O dessilenciamento de escritores indígenas como Graça Graúna, Eliane Potiguara e Daniel Munduruku me faz crer que não estou só. Que, além deles, há outros que andam comigo, que lutaram e lutam para que eu/nós possa(mos) resistir.

Sendo assim, perceber que o texto literário de voz indígena colabora com veemência para que imagens acerca do indígena produzidas também no texto literário, em outros séculos, possam ser problematizadas, faz-me compreender que muito ainda pode ser escrito, problematizado e debatido. Que assim como Graúna, Potiguara e Munduruku eu não me cale. Esta pesquisa é um bom começo, em silêncio eu não fico mais. Comecei a falar agora!

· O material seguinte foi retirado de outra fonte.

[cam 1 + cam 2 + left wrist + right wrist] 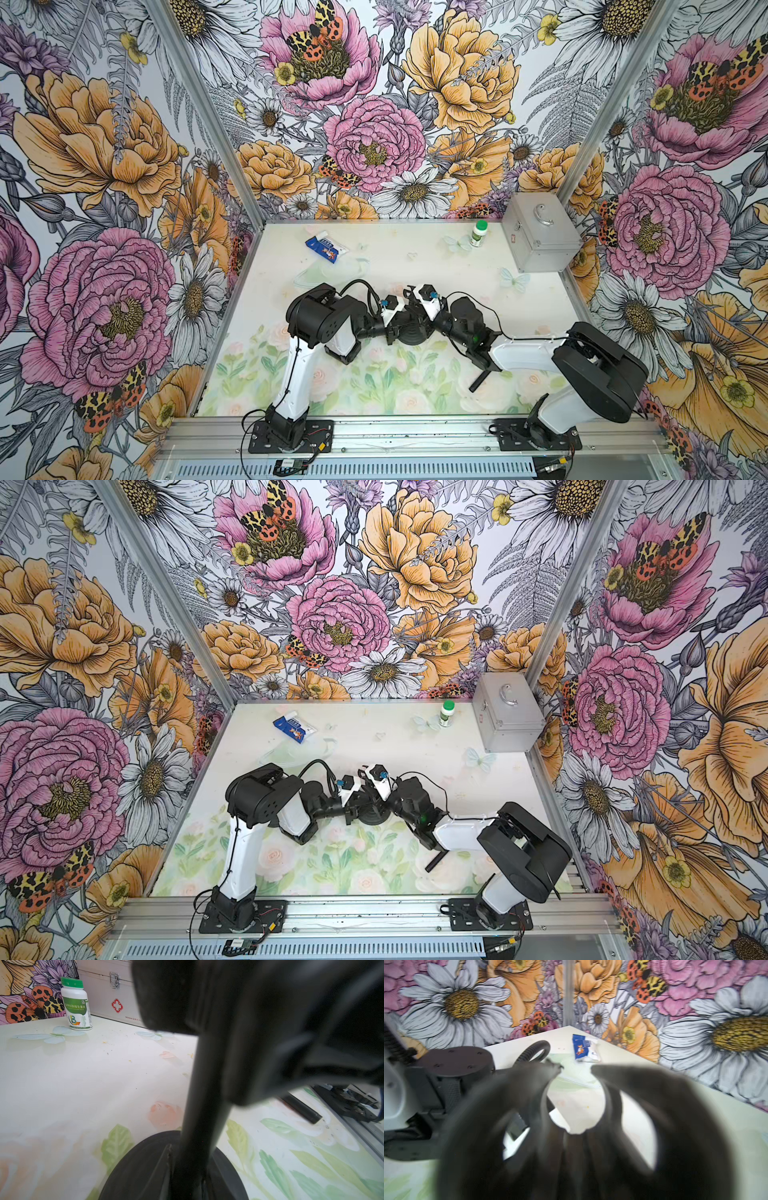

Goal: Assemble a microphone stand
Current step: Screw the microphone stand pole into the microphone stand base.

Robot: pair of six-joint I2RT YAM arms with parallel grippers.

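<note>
Surface: a pale table (415,266) was printed with soft roses and green leaves at the near side and was almost white further back.
Near edge: an aluminium rail (415,432) carried the bases of both arms.
Loose rod: a short black rod (478,380) lay flat on the rose print, near the right arm and well apart from the stand.
Stand base: a round black disc (411,334) sat at the middle of the table, with a black pole (203,1105) upright from its centre.
Left gripper (400,322): its jaws were pressed together on the pole, low, just above the disc.
Right gripper (417,309): it met the pole from the other side. Its wrist view gave only dark blur, so I could not tell if the jaws were together or apart.
Back left: a blue and white packet (327,248) lay flat.
Back right: a white bottle (479,233) with a green cap stood upright, near a silver case (540,237) in the corner.
Walls (374,124): they were covered with big pink and orange flowers, daisies and moths.
</note>
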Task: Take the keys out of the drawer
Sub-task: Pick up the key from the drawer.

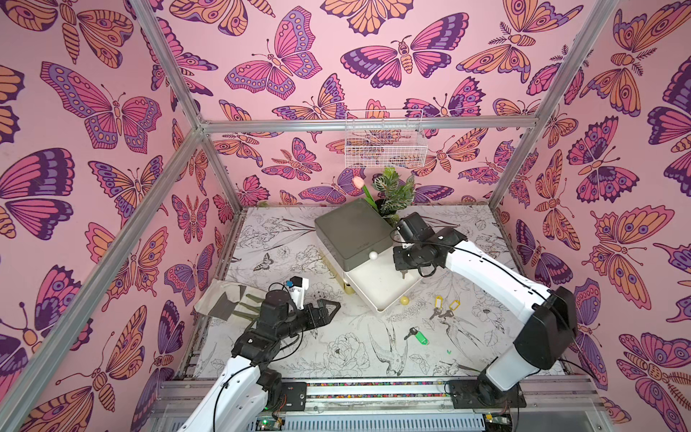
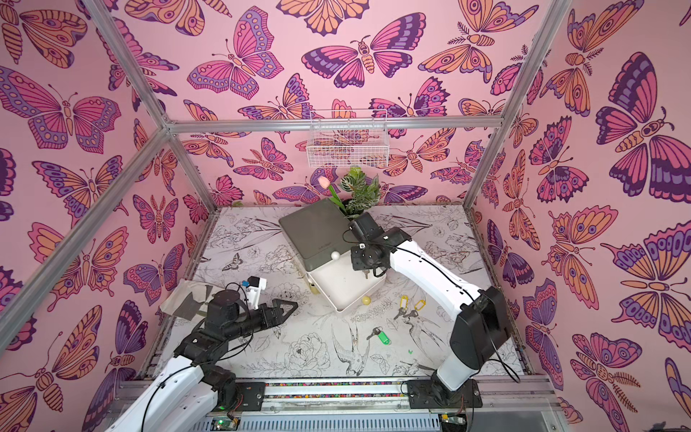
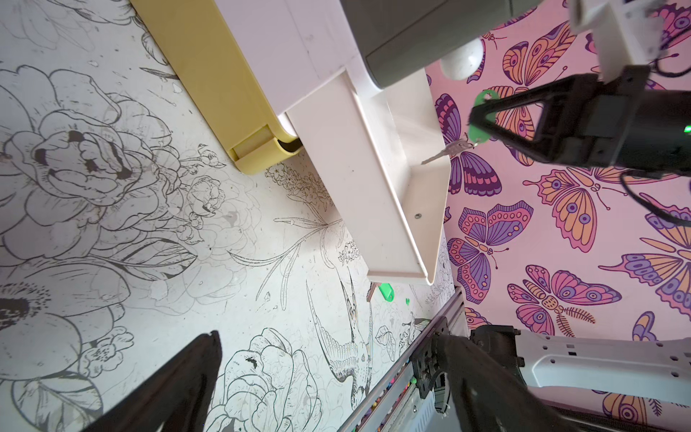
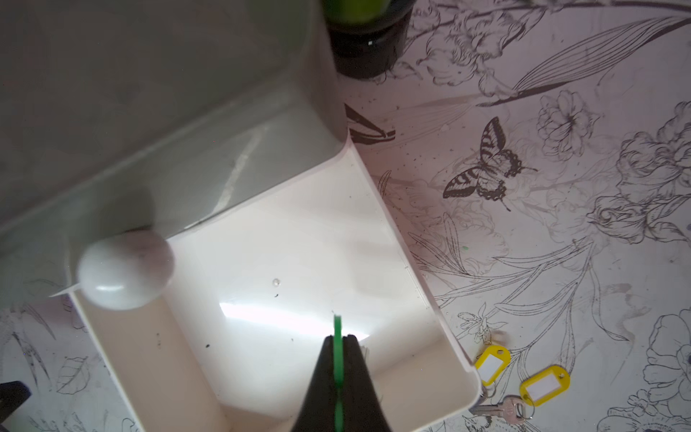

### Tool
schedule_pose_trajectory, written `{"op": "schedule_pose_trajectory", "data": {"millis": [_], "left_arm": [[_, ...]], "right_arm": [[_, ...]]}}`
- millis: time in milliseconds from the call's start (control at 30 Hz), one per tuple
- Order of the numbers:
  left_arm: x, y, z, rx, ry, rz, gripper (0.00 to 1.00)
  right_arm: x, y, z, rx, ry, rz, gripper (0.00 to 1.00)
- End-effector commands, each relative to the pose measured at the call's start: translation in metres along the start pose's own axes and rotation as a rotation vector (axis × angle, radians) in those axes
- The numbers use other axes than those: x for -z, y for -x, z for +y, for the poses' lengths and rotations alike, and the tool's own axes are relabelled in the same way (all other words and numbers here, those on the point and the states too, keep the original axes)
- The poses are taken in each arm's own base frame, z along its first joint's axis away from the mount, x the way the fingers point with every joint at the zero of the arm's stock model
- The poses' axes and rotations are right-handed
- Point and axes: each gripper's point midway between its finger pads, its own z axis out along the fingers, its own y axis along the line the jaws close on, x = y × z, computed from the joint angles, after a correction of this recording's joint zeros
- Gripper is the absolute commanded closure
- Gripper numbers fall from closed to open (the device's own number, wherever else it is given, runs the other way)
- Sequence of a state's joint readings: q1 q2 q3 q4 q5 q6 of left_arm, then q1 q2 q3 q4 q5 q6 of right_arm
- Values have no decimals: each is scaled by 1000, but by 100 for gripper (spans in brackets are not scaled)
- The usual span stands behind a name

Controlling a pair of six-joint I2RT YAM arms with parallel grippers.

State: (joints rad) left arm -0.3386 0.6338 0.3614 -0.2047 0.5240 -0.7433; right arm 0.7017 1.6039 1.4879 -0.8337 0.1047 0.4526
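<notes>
One drawer stands open, a smooth, glossy white plastic tray with rounded corners. Left of the drawer, the left gripper hangs over the flower-printed bench, its black triangular fingers spread wide and holding nothing. Above the drawer's floor, the right gripper is clamped on the thin edge of a flat green plastic tag, and a silvery metal key dangles below the tag. Just right of the drawer's front corner lie two keys with yellow rectangular tags. Another green-tagged key lies on the bench farther out in front of the drawer.
</notes>
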Motion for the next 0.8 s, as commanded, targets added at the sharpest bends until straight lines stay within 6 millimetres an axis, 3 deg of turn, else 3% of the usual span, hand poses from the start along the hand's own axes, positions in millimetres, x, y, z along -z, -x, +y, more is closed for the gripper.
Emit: {"op": "schedule_pose_trajectory", "data": {"millis": [0,200,400,600,767], "left_arm": [[4,14,-19,-51,-49,-30,1],[1,13,-30,-40,-84,23,1],[-5,1,-49,-71,-139,103,1],[-12,-10,-60,-105,-150,151,1],[-6,-9,-57,-93,-136,98,1]], "right_arm": [[38,12,-3,-48,15,-73,97],[83,-12,-16,-122,46,-102,97],[98,-61,-36,-180,36,-63,97],[84,-111,-52,-235,19,-7,97],[56,-145,-57,-276,26,57,97]]}}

Identificação, fortalecimento, resistência, assim como a literatura indígena é o Toré, é também o povo indígena brasileiro. Estereótipo? Discurso colonial? Preconceito? Essas palavras não compactuam com a luta desse povo. Se em Alencar, à luz da estética romântica, se construiu um imaginário europeizado do índio brasileiro, o que vem adiante surge para repensar, problematizar e desmistificar tudo que foi posto anteriormente.

Sendo assim, vamos agora ao terreiro da vida dançar! A rodada começou. O Toré é resistência. Respeite o terreiro que é o coração da comunidade. Que as forças encantadas estejam conosco e que os indígenas possam viver dias melhores, cantando o canto da liberdade e da paz!